**Exercise objective**
In the data below, locate each line with the word "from" and list it.

**Source material**
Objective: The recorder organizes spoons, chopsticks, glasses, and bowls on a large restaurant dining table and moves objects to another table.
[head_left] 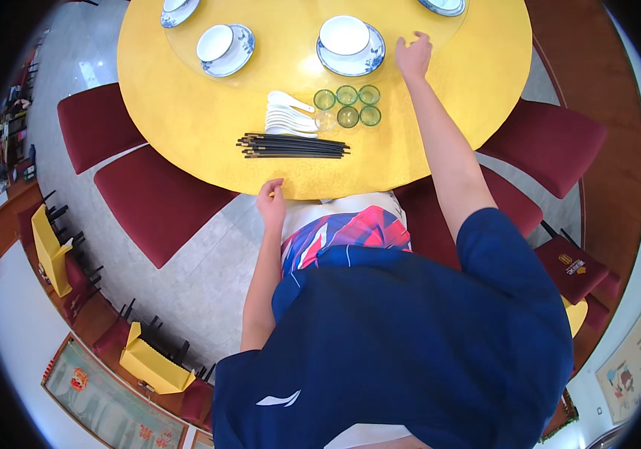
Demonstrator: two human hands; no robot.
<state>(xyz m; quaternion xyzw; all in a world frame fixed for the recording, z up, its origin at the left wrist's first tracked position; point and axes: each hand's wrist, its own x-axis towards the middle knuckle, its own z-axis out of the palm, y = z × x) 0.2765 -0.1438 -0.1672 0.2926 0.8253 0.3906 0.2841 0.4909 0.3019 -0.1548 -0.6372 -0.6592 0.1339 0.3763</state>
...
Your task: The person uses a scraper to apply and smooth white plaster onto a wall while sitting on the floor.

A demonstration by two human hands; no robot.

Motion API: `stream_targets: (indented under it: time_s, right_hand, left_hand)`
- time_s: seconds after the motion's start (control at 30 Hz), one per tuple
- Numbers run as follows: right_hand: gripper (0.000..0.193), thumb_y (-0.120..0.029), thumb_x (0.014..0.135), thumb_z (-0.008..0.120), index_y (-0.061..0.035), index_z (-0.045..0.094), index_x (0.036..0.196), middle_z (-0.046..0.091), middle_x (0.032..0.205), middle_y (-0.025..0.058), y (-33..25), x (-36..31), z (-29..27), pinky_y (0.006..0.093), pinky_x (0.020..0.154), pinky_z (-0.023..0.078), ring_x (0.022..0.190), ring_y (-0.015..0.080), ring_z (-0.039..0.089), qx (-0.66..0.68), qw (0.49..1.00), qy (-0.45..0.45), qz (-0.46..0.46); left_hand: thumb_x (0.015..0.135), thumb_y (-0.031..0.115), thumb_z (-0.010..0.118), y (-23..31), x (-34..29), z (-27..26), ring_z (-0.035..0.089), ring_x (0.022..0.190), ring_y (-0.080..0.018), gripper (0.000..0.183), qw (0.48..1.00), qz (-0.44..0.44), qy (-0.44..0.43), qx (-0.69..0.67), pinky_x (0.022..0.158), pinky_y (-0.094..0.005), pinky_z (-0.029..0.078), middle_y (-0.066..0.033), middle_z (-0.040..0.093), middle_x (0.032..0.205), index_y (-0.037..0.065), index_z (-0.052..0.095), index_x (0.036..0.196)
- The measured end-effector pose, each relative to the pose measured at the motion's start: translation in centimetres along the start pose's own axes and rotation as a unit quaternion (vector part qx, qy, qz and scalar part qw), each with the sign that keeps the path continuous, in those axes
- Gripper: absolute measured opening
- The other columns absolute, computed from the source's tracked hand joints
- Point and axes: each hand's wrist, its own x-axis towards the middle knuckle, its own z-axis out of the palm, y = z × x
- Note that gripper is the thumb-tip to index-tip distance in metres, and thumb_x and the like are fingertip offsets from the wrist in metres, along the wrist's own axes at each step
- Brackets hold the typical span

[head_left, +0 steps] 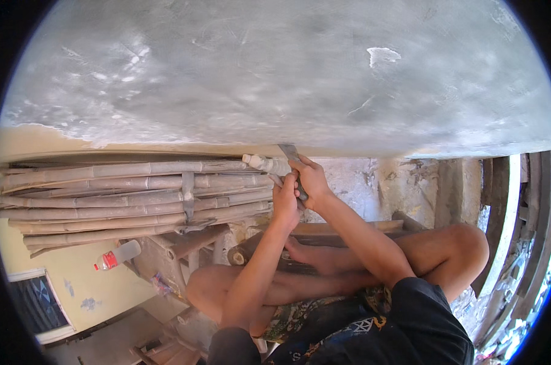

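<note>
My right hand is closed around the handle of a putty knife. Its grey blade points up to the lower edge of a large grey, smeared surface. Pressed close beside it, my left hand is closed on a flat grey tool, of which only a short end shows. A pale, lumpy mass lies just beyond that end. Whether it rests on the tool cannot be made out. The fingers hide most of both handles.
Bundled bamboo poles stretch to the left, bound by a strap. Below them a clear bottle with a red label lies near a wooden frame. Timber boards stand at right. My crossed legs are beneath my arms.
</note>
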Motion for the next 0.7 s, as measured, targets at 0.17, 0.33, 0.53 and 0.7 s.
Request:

**Exercise result**
- The other columns absolute, computed from the source's tracked hand joints
- Note that gripper is the thumb-tip to index-tip distance in metres, and thumb_x and the like are fingertip offsets from the wrist in metres, along the wrist's own axes at each step

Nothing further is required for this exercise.